Things are looking up this week as we talk about the top of the shoe, also known as the upper! There are some non-negotiable upper features and the upper is the primary contributor to the fit of a shoe, making this a crucial piece of selecting a shoe for you. Just like with the midsole it’s also important to determine what you’re going to be doing in the shoes. If you missed our midsole lesson click here to catch up. What activity you’re doing will help guide what kind of upper you want, like one with a waterproof membrane, a stylish leather or a lightweight mesh.
Regardless of material, for the structure and integrity of the shoe, an upper should contain these three features:
- Secure closure: laces are the gold standard here, then velcro, and lastly slip on. Having the upper securely fastened around your foot will limit motion and provide increased support.

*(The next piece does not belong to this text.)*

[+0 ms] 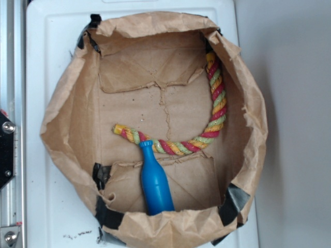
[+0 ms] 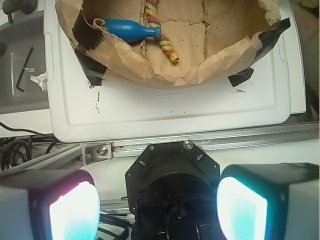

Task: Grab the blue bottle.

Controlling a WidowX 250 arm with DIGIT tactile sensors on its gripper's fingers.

- Stiff heel counter: this is the part at the back of the shoe where your heel sits. The heel counter keeps the ankle in an upright position and protects it from excessive motion.
- Durable materials: leather, nylon, canvas, and mesh are the main materials used for uppers. Choosing a durable material will increase the lifespan of your shoe. If you want the longest lifespan I’d recommend choosing a leather or nylon.
Not every upper feature is present for every shoe and every type of activity. For example, these components most likely won’t be found in your dress shoes, but you will still notice a difference in the upper between, for example an Ecco dress shoe and one you find at Walmart. However, it is crucial for these features to be in the shoes that you’re looking to wear for long periods of time or during high impact activities so your feet have the support they need to take you through ten hour warehouse shifts or to the tops of mountains and back.
Another thing to look at when buying shoes is the shape of the shoe. The shape and style of the upper will truly influence how your foot will fit in the shoe. A person with a high instep may need a deeper shoe to accommodate this and often slip-ons aren’t even an option. Whereas someone with a wider foot will need the most space in the upper at the widest part of their foot, or for the upper to be a material that can be stretched such as leather. Some brands will provide more shape and stability to an upper by “welding” liquid plastics onto the upper in strategic places to improve fit, feel, durability, and structure. Doing this creates stability and durability without having to sew material onto it, which means a lighter shoe and lower risk of friction points. This is a feature to look for in trail, running, or walking shoes.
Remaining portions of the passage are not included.